ACTION ITEM: Give back all of the data exactly. Leave nothing out.

PROVIDED MATERIAL:

────────────────────

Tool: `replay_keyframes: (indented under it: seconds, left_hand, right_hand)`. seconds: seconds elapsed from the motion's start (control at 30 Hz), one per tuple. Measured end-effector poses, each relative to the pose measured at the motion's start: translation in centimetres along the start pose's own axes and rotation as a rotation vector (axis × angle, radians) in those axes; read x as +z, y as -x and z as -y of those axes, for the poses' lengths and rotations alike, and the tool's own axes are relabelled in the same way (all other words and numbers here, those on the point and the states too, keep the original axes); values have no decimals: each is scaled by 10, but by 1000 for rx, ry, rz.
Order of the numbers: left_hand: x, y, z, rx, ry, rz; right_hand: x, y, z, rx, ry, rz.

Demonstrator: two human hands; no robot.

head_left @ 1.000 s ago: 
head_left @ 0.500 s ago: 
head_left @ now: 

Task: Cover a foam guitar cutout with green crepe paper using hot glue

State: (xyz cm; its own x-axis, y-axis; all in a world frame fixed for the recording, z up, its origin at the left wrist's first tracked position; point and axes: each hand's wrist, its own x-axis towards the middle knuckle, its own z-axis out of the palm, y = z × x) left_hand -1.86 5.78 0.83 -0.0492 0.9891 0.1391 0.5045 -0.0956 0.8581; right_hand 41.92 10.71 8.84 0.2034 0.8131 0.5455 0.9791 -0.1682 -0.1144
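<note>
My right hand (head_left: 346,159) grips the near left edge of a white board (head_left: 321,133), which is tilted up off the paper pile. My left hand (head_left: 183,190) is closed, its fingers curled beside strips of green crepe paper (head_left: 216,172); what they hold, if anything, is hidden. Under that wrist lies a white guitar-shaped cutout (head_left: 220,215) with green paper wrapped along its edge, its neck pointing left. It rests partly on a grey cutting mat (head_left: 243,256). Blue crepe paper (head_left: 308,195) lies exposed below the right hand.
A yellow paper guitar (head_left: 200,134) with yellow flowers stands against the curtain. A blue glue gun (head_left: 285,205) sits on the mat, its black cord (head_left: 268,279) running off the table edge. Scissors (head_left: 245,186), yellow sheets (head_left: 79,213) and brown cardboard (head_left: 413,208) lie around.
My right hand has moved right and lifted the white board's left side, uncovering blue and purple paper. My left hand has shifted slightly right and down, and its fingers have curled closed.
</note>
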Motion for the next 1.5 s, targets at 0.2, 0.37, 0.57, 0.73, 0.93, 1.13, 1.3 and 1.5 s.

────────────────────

ANSWER SPACE:
Tool: `replay_keyframes: (indented under it: seconds, left_hand, right_hand)`. seconds: seconds elapsed from the motion's start (control at 30 Hz), one per tuple. Measured end-effector poses, each relative to the pose measured at the motion's start: translation in centimetres along the start pose's own axes and rotation as a rotation vector (axis × angle, radians) in those axes; read x as +z, y as -x and z as -y of those axes, for the poses' lengths and rotations alike, and the tool's own axes are relabelled in the same way (all other words and numbers here, those on the point and the states too, keep the original axes); values have no decimals: each is scaled by 10, but by 1000 for rx, ry, rz.
Order of the numbers: left_hand: x, y, z, rx, ry, rz; right_hand: x, y, z, rx, ry, rz.

Demonstrator: two human hands; no robot.

head_left @ 1.000 s ago: 
head_left @ 0.500 s ago: 
head_left @ now: 

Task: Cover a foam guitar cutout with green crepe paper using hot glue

State: (xyz cm; its own x-axis, y-axis; all in a world frame fixed for the recording, z up, its origin at the left wrist's first tracked position; point and axes: each hand's wrist, its own x-axis towards the middle knuckle, its own z-axis out of the palm, y = z × x) left_hand -1.86 5.78 0.83 -0.0492 0.9891 0.1391 0.5045 -0.0956 0.8581; right_hand 41.92 10.71 8.84 0.2034 0.8131 0.5455 0.9791 -0.1682 -0.1144
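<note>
My right hand (head_left: 346,159) grips the near left edge of a white board (head_left: 321,133), which is tilted up off the paper pile. My left hand (head_left: 183,190) is closed, its fingers curled beside strips of green crepe paper (head_left: 216,172); what they hold, if anything, is hidden. Under that wrist lies a white guitar-shaped cutout (head_left: 220,215) with green paper wrapped along its edge, its neck pointing left. It rests partly on a grey cutting mat (head_left: 243,256). Blue crepe paper (head_left: 308,195) lies exposed below the right hand.
A yellow paper guitar (head_left: 200,134) with yellow flowers stands against the curtain. A blue glue gun (head_left: 285,205) sits on the mat, its black cord (head_left: 268,279) running off the table edge. Scissors (head_left: 245,186), yellow sheets (head_left: 79,213) and brown cardboard (head_left: 413,208) lie around.
My right hand has moved right and lifted the white board's left side, uncovering blue and purple paper. My left hand has shifted slightly right and down, and its fingers have curled closed.
</note>
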Motion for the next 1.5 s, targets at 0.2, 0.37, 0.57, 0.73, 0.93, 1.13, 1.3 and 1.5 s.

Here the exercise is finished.